Ayetlerin inişiyle bağlantılı olgulara (bir kişi veya bir olayla ilgili olarak bir veya birkaç ayetin inişini ardından getiren durum veya olay) gelince; bir hükmü belli bir olayla sınırlandırmak, olayın ortadan kalkmasıyla hükmün yürürlükten kalktığına ya da şahsın ölümüyle birlikte ona ilişkin hükmün de geçersiz olduğuna inanmak doğru bir tutum değildir. Çünkü açıklama geneldir ve ardındaki gerekçe de mutlaktır. Dolayısıyla mümin fertlerden bazıları hakkında inen övgülerin ve başkaları hakkında inen yergilerin gerekçesi, onların sahip bulundukları niteliklerdir. Böyle nitelikler daha sonra başka insanlar için de söz konusu olabileceği hâlde, bu yergi ve övgüleri indikleri dönemlerdeki kişilere özgü kılmak tutarlı bir davranış değildir.'[31]

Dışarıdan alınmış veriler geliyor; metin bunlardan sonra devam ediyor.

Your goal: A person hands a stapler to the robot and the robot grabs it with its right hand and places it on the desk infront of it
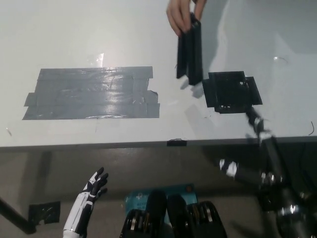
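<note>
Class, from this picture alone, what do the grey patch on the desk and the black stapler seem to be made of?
Grey patch: likely overlapping strips of duct tape, glossy, showing wrinkles and glare. Black stapler, held by a person's hand: matte; plastic or painted metal, unclear.

The bench (74,39) is plain pale grey-white. A broad patch of dark grey tape (91,93) (glossy, streaked with pale glare) lies on it, and a black square patch (232,91) too. The stapler (190,49) is solid black. The left hand (94,186) is white with black fingers.
</note>
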You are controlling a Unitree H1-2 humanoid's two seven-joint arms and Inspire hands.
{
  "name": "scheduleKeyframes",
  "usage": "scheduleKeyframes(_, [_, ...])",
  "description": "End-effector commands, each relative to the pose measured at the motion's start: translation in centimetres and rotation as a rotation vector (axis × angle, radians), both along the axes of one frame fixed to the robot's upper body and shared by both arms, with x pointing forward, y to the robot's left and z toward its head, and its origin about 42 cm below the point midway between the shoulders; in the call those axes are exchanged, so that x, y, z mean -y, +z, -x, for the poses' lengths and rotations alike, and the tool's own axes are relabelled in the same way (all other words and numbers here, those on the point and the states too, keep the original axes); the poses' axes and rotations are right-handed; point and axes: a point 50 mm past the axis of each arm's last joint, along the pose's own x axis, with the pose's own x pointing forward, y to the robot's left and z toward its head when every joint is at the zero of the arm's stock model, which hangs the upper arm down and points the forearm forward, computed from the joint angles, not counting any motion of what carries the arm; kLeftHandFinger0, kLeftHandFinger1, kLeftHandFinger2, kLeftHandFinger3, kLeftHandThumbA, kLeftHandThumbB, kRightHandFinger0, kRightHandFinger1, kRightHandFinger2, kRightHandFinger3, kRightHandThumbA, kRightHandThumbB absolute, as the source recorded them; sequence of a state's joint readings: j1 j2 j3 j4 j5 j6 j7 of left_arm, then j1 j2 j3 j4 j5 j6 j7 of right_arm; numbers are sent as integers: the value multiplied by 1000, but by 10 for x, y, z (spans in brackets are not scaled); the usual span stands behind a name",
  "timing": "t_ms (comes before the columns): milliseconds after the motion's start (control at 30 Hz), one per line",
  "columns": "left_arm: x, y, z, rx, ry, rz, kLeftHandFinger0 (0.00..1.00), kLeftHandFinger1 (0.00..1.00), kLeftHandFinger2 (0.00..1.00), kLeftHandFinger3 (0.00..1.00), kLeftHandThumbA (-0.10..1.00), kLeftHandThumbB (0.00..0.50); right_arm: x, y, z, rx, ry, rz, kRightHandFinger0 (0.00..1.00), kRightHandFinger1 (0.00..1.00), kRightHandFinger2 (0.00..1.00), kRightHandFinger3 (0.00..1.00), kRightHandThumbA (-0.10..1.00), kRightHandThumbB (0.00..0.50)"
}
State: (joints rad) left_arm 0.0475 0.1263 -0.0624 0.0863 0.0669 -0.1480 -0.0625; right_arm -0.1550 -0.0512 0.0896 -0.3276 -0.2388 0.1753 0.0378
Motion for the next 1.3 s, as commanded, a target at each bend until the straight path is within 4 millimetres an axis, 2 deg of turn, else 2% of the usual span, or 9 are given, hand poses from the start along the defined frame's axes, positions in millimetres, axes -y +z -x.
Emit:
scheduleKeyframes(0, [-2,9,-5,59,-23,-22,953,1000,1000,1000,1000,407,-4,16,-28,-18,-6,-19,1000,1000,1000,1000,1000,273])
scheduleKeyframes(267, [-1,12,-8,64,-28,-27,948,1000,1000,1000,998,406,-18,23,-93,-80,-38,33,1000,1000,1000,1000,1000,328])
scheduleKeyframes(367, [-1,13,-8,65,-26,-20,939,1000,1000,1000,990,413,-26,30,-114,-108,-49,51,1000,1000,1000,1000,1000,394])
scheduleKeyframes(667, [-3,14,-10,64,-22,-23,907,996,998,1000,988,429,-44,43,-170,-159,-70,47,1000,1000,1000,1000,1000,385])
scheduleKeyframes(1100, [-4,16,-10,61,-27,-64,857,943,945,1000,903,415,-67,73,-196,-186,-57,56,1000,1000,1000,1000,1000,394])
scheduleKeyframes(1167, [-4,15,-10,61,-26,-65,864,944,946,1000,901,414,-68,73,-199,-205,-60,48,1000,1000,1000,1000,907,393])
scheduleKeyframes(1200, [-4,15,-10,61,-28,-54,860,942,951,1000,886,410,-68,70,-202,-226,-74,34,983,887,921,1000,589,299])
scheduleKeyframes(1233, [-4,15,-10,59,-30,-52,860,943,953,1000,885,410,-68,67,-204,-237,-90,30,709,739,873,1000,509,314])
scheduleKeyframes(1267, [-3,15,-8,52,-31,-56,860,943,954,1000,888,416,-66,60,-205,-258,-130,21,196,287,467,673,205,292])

Allame'nin de işaret ettiği üzere, Kur'an tevili sadece nakli değil akli ve örfü dayanakları da içermelidir., Kur'an tevili ve tatbiki hususunda guluv ehlinden nakledilen rivayetler, ne akli, ne nakli ve ne de örfün kabul edebileceği esas ve kaideleri içermez. Guluv ehlinin ayetleri batıl tevil ve tatbik ettiklerine dair şu rivayet örneklerini verebiliriz:
1 – ‘And olsun ki, sen bundan gaflette idin. şimdi gaflet perdeni açtık; artık bugün gözün keskindir.'[32] Nasır Husrev şöyle der: ‘Hz. Peygamber, davetinin ilk zamanlarında emamesine ve muze (bir nevi çizme)sine mesh ediyordu. Bu durum birinci ve ikincinin kendisine hicap olduğu ve O'nu örttüğü anlamına geliyordu. Bu ayet nazil olduktan sonra Hz. Peygamber (s.a.a) bu iki şeyi (emame ve muzeyi) kaldırarak baş ve ayağına bir şey giymeden mesh etmeye başladı.'[33]

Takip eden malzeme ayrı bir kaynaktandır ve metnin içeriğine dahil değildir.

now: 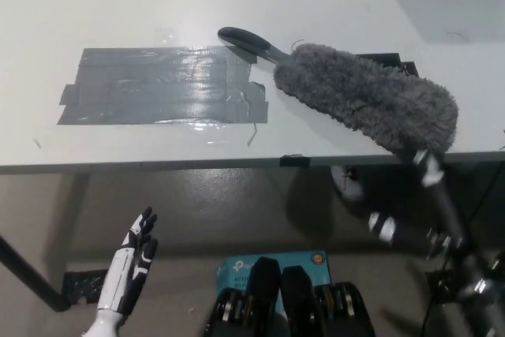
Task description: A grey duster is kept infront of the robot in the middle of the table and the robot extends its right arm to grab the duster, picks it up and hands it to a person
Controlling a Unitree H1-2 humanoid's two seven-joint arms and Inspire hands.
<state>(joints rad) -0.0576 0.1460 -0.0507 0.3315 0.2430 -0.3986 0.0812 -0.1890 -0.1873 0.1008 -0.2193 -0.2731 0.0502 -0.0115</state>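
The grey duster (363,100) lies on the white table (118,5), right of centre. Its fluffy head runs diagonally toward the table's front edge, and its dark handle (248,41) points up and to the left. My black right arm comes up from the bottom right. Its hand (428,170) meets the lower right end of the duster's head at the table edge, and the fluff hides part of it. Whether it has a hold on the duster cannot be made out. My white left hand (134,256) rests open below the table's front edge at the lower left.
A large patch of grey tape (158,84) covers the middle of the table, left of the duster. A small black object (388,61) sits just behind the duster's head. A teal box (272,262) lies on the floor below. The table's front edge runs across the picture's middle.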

2 – ‘Rabbinin (Hud'un Kavmi) Ad'e, şehirler içinde benzeri kurulmamış olan, sütunlarla dolu İrem'e, vadide kayaları oyan (Salih'in kavmi) Semud'a, kazıklar sahibi Firavun'a ne yaptığını görmedin mi? Bunlar şehirlerde azgınlık eden ve oralarda pek çok bozgunculuk çıkaran kimselerdi.'[34]
Cafer bin Mansur Yemen şöyle der: ‘… ‘Ad'den kasıt birinci halife, ‘Semud'dan kasıt ikinci halife, ‘Firavun'dan kasıt üçüncü halifedir. ‘Azgınlık edenler'den kastedilen ise Muaviye, Amr bin As ve onların takipçileri ile ashabu'l Cemel'dir.'[35]

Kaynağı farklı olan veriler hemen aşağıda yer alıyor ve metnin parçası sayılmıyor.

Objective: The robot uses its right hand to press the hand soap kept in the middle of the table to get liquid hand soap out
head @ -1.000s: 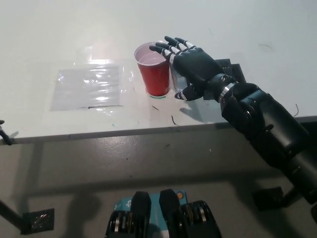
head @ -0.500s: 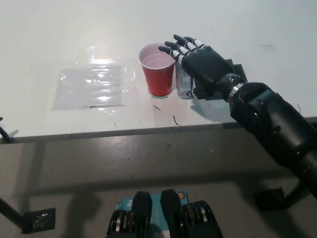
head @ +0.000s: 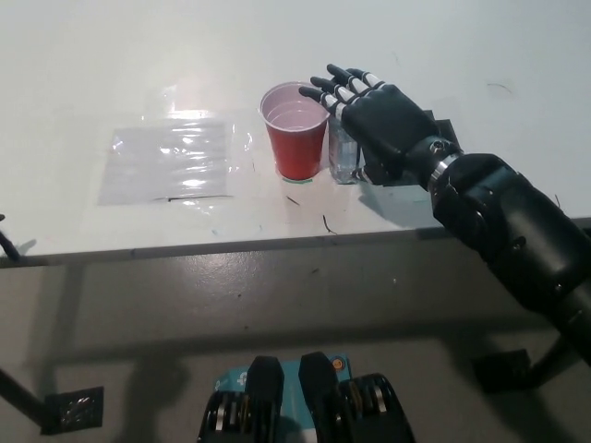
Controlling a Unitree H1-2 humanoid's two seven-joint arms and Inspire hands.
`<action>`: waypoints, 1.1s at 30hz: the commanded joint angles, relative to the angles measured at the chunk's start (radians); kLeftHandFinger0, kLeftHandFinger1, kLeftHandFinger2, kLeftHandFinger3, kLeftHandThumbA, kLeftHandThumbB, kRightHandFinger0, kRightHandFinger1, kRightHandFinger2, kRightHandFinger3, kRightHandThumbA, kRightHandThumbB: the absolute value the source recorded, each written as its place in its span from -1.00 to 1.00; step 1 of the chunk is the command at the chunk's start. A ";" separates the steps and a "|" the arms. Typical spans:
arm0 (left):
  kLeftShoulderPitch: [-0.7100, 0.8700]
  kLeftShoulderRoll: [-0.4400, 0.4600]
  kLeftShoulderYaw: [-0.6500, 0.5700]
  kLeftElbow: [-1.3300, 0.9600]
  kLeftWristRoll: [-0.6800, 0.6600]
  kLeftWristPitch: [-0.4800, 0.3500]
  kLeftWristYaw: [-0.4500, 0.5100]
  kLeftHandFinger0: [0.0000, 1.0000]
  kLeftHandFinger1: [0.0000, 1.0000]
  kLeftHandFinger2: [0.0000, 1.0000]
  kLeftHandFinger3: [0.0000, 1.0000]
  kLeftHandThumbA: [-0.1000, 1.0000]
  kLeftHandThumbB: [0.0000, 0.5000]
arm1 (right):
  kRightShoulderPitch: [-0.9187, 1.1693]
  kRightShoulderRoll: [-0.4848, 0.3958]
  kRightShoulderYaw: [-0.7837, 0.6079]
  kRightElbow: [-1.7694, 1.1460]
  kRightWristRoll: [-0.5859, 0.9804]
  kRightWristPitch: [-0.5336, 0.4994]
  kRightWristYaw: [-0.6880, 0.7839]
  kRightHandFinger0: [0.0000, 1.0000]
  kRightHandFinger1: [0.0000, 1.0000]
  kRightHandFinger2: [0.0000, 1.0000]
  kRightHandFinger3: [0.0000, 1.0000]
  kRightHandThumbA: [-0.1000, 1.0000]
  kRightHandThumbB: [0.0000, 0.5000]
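While the right hand [head: 383, 115] lies palm-down over the clear soap bottle [head: 343, 157], the pump head is hidden beneath the palm, so contact is judged likely but cannot be confirmed. The fingers [head: 343, 85] are extended and only slightly spread, reaching over the rim of the red cup [head: 297, 132]; nothing is gripped, the hand being laid flat as a pressing surface. The bottle stands upright on the white table [head: 111, 65], just beside the cup on its right side (the two appear to touch or nearly so) and near the table's front edge. A sheet of clear plastic film [head: 171, 159] lies flat, well apart to the left. The left hand is not in view.

For the press to be done well, the force should be directed straight down through the pump axis, with the palm centred on the plunger; any sideways push is judged liable to tip the narrow bottle or knock the cup. The outstretched fingers should be kept off the cup rim. Where the nozzle points cannot be told, so whether soap would land in the cup is uncertain.

No brand, label or legible writing is made out on bottle, cup or film.
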 commanded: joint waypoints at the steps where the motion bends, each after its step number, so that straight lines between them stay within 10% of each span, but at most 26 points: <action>1: -0.034 0.021 0.022 -0.020 0.019 0.019 -0.025 1.00 1.00 0.94 0.55 1.00 -0.36 | 0.058 0.007 0.031 0.047 -0.025 0.031 0.076 1.00 1.00 1.00 1.00 1.00 0.76; 33: -0.039 0.011 0.045 -0.036 0.000 0.019 -0.042 1.00 1.00 0.92 0.61 1.00 -0.51 | 0.057 0.023 0.057 0.237 -0.072 0.056 -0.036 1.00 1.00 1.00 1.00 1.00 1.00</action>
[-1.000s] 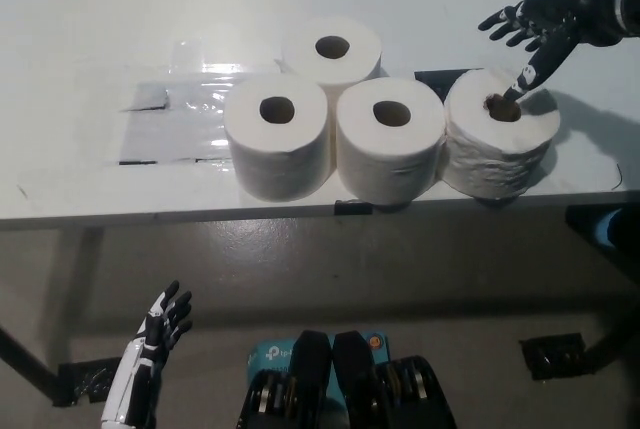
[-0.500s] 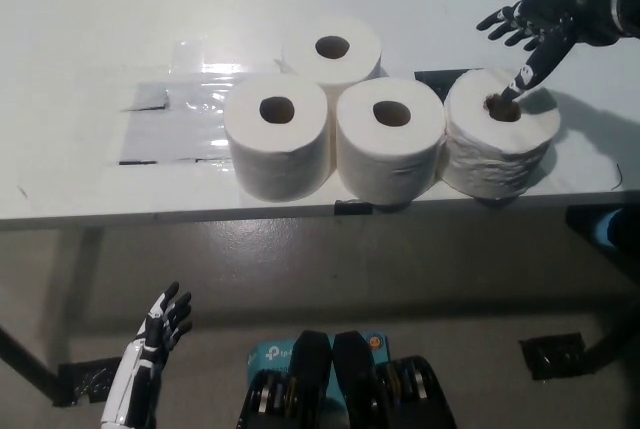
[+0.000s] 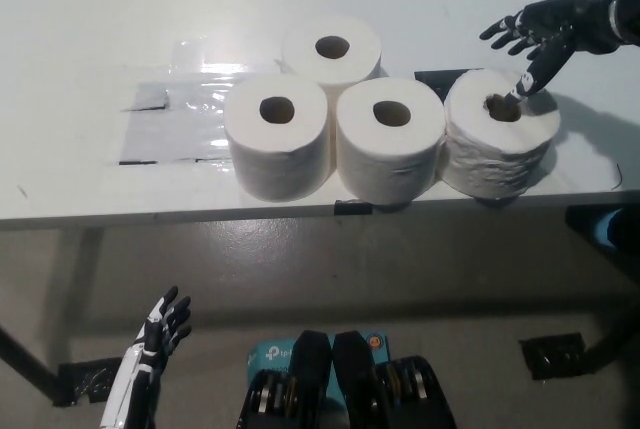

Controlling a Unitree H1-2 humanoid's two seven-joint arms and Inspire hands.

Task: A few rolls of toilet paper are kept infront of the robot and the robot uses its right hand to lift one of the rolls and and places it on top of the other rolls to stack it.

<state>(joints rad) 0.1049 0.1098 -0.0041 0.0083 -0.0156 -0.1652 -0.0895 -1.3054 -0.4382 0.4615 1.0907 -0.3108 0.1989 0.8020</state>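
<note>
Head view: my right hand point(image 3: 545, 29), fingers point(image 3: 527, 79) spread, one tip at the upright rightmost roll point(image 3: 500, 134)'s core (axis vertical); left hand point(image 3: 160, 334) rests below the worktop point(image 3: 100, 49), fingers apart.

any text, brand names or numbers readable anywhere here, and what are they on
"tp-link": partly visible white logo on the teal box on the floor below the table, cut off by the robot's body.
Toilet paper rolls: no print visible.
Nothing else readable.
</note>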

3 – ‘Biz, gerçekten insanı en güzel bir biçimde yarattık. Sonra onu, aşağıların aşağısına indirdik. Ancak, iman edip, salih ameller işleyenler müstesna. Onlar için devamlı bir mükâfat vardır.'[36]
Aynı yazar bu ayeti kerime de kastedileni ise şöyle açıklar: ‘İnsan'dan kasıt birinci halife ve ‘iman edip salih amel işleyen' cümlesinden kastedilen ise Muhammed bin Ebu Bekir ve Hişam bin Utbe bin Ebu Vakkas'tır demiştir.[37]
Sonuç
Semavi dinlerin bozulma nedenlerinden biri olarak kabul edilen guluv; İslam dininde de kendisini göstermiştir. İlk çıkış noktası şialık olmamasına rağmen, bir grup münafık ve akıl zayıflığına sahip kimselerin çabalarıyla kendilerini şii gulat fırkası olarak kabullendirmeyi başarmışlardır. Ehl-i Beyt (a.s)'ın üstün çaba ve etkin yöntemleri sayesinde çok defa gulat tarafından yakılan ateş söndürülmüştür. Yüzyıllardır sönmüş, külleri savrulmuş guluvun fitne ateşi İslam ümmeti içerisinde tefrika çıkartmak isteyenler tarafından yeniden alazlandırılmak istenmektedir. Ümmet içerisinde oynanmak istenen oyuna karşı teorik bilgiler gerekli olduğu kadar, Ehl-i Beyt (a.s)'ın guluv ehline karşı nasıl bir tutum içerisinde olduğunu bilmek de o kadar gereklidir. Guluv mevzusunda en çok mustarip olan Ehl-i Beyt (a.s)'ın, onlara karşı hem teorik – hem de pratik anlamda giriştikleri amansız mücadele ve yöntemleri bugün bu konuda çalışma yapmak isteyenlere ışık tutacaktır.